Your answer should be the exact lines of the data below from the one containing "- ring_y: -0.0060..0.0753" through the one containing "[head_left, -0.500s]"; please include nothing else.

═════ INFORMATION SHOWN ═════

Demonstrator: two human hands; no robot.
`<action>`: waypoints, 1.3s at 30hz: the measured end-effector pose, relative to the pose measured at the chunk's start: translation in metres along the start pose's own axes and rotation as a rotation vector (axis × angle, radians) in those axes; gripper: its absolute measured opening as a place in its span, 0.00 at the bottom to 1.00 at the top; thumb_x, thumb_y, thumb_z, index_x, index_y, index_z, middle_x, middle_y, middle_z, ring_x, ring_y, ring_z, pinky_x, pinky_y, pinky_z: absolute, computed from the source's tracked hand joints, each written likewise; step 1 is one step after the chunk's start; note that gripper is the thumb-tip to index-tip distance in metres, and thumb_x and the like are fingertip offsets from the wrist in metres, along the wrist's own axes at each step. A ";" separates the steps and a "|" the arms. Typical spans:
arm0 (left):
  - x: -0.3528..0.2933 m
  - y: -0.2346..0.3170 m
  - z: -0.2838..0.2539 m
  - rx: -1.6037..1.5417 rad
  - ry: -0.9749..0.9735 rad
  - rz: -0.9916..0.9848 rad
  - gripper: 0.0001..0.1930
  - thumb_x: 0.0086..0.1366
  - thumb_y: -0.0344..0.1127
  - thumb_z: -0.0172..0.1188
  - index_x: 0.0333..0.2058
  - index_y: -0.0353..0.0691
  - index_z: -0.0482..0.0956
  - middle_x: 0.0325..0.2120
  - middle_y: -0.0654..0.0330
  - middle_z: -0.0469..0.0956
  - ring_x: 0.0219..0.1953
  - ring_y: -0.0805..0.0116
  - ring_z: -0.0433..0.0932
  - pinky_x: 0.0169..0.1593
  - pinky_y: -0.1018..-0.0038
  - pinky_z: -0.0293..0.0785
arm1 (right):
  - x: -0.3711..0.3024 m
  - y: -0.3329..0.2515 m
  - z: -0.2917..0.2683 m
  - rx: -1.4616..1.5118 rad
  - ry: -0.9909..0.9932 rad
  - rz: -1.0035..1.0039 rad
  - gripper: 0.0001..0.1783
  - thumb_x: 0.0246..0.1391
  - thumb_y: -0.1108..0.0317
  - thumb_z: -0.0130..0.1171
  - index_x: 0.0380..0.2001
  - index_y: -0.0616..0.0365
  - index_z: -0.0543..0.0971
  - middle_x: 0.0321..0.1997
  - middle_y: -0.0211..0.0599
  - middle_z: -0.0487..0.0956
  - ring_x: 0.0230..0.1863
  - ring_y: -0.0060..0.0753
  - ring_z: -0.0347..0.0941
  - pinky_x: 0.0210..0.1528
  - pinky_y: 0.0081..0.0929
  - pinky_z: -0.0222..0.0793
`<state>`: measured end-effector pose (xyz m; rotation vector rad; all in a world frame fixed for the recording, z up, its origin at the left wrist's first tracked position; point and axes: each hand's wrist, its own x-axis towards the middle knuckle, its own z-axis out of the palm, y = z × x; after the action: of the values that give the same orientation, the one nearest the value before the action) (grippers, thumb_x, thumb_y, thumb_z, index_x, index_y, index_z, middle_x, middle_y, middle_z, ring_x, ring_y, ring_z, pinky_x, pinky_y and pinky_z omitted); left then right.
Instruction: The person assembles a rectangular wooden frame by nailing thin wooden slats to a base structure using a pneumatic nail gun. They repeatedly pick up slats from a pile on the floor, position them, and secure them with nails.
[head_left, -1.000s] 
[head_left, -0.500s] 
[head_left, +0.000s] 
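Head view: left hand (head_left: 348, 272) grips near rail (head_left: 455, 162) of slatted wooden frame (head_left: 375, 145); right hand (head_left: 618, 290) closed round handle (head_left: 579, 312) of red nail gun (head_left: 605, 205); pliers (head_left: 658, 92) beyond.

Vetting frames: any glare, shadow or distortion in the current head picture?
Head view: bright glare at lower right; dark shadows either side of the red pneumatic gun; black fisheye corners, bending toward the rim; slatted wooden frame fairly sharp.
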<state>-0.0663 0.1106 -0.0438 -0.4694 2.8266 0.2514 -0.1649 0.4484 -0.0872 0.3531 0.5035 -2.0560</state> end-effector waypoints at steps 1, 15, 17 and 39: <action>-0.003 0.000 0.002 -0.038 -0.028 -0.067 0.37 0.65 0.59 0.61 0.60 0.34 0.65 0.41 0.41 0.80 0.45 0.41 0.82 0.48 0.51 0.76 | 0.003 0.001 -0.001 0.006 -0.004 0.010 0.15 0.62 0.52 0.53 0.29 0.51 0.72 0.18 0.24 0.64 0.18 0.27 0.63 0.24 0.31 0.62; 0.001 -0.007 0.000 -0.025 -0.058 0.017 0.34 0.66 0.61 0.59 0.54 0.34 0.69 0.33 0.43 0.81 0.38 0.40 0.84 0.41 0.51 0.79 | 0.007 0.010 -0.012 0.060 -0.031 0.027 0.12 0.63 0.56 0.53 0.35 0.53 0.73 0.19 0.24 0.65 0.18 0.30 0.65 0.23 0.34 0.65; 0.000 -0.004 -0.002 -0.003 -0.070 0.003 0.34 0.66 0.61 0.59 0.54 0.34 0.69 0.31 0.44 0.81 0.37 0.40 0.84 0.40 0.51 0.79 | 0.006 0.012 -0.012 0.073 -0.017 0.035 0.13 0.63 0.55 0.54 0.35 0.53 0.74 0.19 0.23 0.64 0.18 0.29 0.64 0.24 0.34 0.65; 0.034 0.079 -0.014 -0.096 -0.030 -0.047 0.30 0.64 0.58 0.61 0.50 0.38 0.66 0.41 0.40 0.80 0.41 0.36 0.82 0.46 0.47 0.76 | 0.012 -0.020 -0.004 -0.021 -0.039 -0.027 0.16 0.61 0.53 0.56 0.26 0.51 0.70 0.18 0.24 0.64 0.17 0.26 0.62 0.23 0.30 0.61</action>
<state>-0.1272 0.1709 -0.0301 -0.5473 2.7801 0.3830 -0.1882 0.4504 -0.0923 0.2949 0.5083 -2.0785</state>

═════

_PROBLEM SOLUTION_
  - ring_y: -0.0060..0.0753
  - ring_z: -0.0347..0.0941
  - pinky_x: 0.0210..0.1528
  - pinky_y: 0.0081..0.0929
  - pinky_z: -0.0222..0.0793
`<state>`: measured end-effector pose (xyz m; rotation vector rad; all in a world frame fixed for the recording, z up, its origin at the left wrist's first tracked position; point and axes: each hand's wrist, its own x-axis towards the middle knuckle, its own z-axis out of the palm, y = z × x; after the action: of the values that give the same orientation, the one nearest the value before the action) (grippers, thumb_x, thumb_y, thumb_z, index_x, index_y, index_z, middle_x, middle_y, middle_z, ring_x, ring_y, ring_z, pinky_x, pinky_y and pinky_z omitted); left then right.
Instruction: The person assembles a rectangular wooden frame by nailing thin wooden slats to a base structure using a pneumatic nail gun. They repeatedly pick up slats from a pile on the floor, position them, and secure them with nails.
[head_left, -1.000s] 
[head_left, -0.500s] 

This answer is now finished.